* _Problem to work on_
Set down, exactly, every line from the top of the listing through the one holding "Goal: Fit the".

* _Material provided_
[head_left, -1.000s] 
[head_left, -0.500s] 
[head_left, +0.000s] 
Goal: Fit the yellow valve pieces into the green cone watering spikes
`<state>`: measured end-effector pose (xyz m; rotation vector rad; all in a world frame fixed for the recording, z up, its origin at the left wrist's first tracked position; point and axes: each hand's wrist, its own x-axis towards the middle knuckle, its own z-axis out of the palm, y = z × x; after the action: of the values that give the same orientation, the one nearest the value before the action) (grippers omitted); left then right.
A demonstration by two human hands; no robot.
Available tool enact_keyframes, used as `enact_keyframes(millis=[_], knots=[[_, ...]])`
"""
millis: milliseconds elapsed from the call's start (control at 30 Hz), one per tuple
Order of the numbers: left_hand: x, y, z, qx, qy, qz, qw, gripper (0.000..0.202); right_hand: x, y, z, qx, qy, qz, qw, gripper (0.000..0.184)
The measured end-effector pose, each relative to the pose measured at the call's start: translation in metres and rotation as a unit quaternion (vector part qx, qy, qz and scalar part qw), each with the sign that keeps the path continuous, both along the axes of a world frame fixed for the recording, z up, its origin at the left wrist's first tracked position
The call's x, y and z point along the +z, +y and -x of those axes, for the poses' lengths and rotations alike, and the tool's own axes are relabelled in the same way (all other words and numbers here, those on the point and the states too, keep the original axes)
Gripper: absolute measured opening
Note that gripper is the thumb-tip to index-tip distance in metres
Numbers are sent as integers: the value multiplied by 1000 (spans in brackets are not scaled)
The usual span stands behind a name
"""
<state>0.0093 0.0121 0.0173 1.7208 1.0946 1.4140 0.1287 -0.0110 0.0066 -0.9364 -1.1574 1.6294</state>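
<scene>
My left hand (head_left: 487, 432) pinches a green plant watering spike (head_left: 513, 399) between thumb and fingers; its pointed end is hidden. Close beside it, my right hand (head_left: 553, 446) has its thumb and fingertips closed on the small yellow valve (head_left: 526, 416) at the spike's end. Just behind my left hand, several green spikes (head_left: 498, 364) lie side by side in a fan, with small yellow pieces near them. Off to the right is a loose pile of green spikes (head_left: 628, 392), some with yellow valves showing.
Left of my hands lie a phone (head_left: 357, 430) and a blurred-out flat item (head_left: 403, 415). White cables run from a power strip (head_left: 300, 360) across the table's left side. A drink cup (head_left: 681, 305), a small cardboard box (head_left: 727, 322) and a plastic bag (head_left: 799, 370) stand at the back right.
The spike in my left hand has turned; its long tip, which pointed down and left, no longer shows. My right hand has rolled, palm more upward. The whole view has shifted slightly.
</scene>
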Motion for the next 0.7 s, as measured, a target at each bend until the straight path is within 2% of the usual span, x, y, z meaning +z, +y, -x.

* _Written response_
[head_left, -1.000s] 
[head_left, -0.500s] 
[head_left, +0.000s] 
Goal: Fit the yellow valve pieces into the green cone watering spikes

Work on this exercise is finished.